Extract all lines from the data beneath that include the word "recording".

** Opening SOURCE MATERIAL block **

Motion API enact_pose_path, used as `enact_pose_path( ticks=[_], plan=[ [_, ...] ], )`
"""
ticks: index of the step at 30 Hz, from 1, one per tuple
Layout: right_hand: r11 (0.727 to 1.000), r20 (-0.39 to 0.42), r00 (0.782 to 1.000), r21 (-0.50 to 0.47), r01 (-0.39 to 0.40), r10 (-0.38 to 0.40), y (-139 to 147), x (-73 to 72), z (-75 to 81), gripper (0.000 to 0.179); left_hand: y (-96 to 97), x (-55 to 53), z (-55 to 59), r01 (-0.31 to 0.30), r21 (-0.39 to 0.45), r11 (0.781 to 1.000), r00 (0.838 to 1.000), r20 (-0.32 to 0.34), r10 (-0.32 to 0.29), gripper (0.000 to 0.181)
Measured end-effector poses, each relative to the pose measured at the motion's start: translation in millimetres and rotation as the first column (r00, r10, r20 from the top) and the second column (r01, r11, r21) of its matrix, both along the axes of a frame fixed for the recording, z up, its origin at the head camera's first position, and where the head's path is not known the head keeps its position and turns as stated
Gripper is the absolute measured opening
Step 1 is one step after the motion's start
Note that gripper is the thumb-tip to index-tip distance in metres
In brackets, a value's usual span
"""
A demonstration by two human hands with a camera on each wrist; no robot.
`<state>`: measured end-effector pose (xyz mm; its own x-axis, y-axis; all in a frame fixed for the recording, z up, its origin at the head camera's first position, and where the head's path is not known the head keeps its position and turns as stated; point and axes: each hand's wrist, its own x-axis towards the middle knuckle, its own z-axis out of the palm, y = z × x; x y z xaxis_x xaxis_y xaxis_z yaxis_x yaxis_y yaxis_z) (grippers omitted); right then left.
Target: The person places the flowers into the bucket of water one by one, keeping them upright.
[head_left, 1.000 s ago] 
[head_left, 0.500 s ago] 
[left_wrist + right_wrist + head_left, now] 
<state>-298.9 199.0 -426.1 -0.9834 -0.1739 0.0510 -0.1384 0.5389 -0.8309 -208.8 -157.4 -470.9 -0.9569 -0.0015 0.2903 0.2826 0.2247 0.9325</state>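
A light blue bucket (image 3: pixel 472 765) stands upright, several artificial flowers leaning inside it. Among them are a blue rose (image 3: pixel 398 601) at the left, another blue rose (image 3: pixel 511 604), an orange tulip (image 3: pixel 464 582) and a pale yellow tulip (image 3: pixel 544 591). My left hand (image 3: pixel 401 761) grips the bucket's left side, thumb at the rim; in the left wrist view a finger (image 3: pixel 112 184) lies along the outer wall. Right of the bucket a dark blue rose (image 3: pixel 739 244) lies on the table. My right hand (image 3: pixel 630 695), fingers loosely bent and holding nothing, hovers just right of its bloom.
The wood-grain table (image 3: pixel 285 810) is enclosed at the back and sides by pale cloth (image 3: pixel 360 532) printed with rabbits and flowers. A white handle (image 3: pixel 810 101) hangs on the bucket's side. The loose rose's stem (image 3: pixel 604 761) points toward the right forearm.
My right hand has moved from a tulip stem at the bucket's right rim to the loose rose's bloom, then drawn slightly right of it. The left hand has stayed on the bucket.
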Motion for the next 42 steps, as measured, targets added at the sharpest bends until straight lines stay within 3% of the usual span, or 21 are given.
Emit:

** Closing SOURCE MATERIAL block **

=== TASK OUTPUT ===
Measured end-effector poses, each relative to the pose measured at the motion's start: translation in millimetres and rotation as the first column (r00, r10, r20 from the top) and the second column (r01, r11, r21) of its matrix, both along the axes of a frame fixed for the recording, z up, its origin at the head camera's first position, and where the head's path is not known the head keeps its position and turns as stated
`<state>`: measured end-effector pose (xyz mm; its own x-axis, y-axis; all in a frame fixed for the recording, z up, its origin at the head camera's first position, and where the head's path is not known the head keeps its position and turns as stated; point and axes: each hand's wrist, its own x-axis towards the middle knuckle, its own z-axis out of the palm, y = z × x; x y z xaxis_x xaxis_y xaxis_z yaxis_x yaxis_y yaxis_z) (grippers omitted); right then left.

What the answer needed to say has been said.